I suoi sostenitori sono tanti, sono decine di migliaia e continuano ad aumentare, anche all’interno di fazioni politiche avversarie. Perché il popolo iracheno è stanco e frustrato: decenni di guerra permanente e miliardi di dollari destinati alla ricostruzione scomparsi tra le pieghe del clientelismo strutturale delle istituzioni nazionali. Sabato la frustrazione ha preso la forma di un vero e proprio assalto al parlamento: i manifestanti sono entrati nelle aule, sono saliti sulle poltrone e hanno sventolato le bandiere dell’Iraq gridando slogan contro la corruzione dei propri deputati. Molti di loro si sono dati alla fuga in auto, alcuni sono finiti sotto il lancio di sassi della folla.

Il premier al-Abadi, dato inizialmente in fuga dalla capitale, ha emesso un comunicato nel quale chiedeva di manifestare in modo pacifico e assicurava: “La situazione è sotto controllo”. Eppure poco prima il governatorato di Baghdad dichiarava lo stato di emergenza e l’esercito chiudeva tutti gli ingressi alla città: si poteva uscire ma non entrare.

Ieri i manifestanti hanno lasciato la Zona Verde, a seguito di un comunicato di Moqtada al-Sadr per poter garantire la sicurezza durante il pellegrinaggio sciita che si tiene in questi giorni in ricordo dell’imam al-Kadhim, figura sacra sciita. Nelle stesse ore il primo ministro ordinava l’arresto di coloro che hanno aggredito le forze di sicurezza e i deputati e che hanno danneggiato proprietà dello Stato.

Ma la potenza della protesta resta in tutta la sua forza. Chiedono un nuovo governo tecnico, quello che al-Abadi ha già individuato ma che il parlamento continua a non votare facendo ostruzionismo: a fare da tappo è il timore dei partiti politici di perdere il controllo dei ministeri e quindi di veder indebolita la rete di consenso basata su favori e clientelismo.

Sullo sfondo dell’instabilità delle istituzioni sta la concreta minaccia islamista: l’Isis, nonostante la perdita di Tikrit, Sinjar e Ramadi, continua a controllare quasi un terzo del territorio del paese e compie attacchi nelle zone non occupate. Gli ultimi proprio mentre a Baghdad la Zona Verde veniva invasa: ieri due autobomba sono esplose nella città meridionale di Samawa, uccidendo almeno 30 persone e ferendone 55; sabato 23 civili hanno perso la vita per un’esplosione rivendicata dall’Isis nel sito sacro di Kadhimiyah.
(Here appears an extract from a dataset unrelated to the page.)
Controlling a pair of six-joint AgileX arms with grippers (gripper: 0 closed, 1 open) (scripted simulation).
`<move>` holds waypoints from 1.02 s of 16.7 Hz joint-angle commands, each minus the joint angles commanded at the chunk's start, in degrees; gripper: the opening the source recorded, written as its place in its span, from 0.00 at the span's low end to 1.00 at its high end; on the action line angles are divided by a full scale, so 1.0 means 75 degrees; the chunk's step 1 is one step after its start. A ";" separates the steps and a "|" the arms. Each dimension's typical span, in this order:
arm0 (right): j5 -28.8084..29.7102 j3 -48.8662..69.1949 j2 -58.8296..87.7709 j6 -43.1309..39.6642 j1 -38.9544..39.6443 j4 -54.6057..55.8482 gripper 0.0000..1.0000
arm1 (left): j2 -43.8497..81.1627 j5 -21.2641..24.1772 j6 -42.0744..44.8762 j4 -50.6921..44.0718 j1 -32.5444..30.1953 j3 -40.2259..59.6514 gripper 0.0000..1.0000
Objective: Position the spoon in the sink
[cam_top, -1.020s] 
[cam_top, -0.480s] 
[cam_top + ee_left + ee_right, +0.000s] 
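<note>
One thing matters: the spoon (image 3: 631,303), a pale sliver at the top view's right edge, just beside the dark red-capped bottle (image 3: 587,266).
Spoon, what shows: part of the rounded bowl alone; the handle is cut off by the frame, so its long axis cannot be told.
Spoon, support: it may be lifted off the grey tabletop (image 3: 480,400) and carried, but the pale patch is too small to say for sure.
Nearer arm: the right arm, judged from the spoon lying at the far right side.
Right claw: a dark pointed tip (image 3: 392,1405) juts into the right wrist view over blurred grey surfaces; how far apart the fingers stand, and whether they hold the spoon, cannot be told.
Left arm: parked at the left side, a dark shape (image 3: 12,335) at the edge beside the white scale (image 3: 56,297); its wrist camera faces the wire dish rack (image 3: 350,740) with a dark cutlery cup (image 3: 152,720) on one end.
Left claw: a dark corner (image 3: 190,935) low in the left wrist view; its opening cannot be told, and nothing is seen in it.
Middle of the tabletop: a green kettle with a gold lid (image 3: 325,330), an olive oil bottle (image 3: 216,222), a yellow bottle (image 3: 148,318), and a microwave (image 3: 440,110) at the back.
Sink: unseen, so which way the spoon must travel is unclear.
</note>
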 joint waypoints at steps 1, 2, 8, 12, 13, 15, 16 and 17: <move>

E se la debolezza dello Stato è il primo ostacolo alla lotta contro lo Stato Islamico, all’assenza di unità interna si aggiungono le interferenze esterne. A partire dalle superpotenze, Usa e Russia, che puntano a controllare Baghdad con il sostegno militare e dall’Occidente che continua a concedere prestiti miliardari tramite Banca Mondiale e Fondo Monetario Internazionale. L’obiettivo è un paese malleabile alle proprie esigenze strategiche. Dall’altra parte sta però l’Iran che dalla caduta di Saddam ha allungato le mani sulle istituzioni irachene e oggi controlla la lotta all’Isis con le proprie guardie rivoluzionarie e con milizie irachene sciite fedeli.

In mezzo si pone al-Sadr, sciita non certo filo-iraniano che non intende piegarsi a Teheran mettendo ulteriormente in difficoltà il premier (estremamente debole) al-Abadi che della Repubblica Islamica ha bisogno. Il consenso di cui gode il religioso sciita cambia gli equilibri, spinge il primo ministro verso i propri interessi strategici e spacca il fronte sciita, ulteriore divisione in un Iraq frammentato.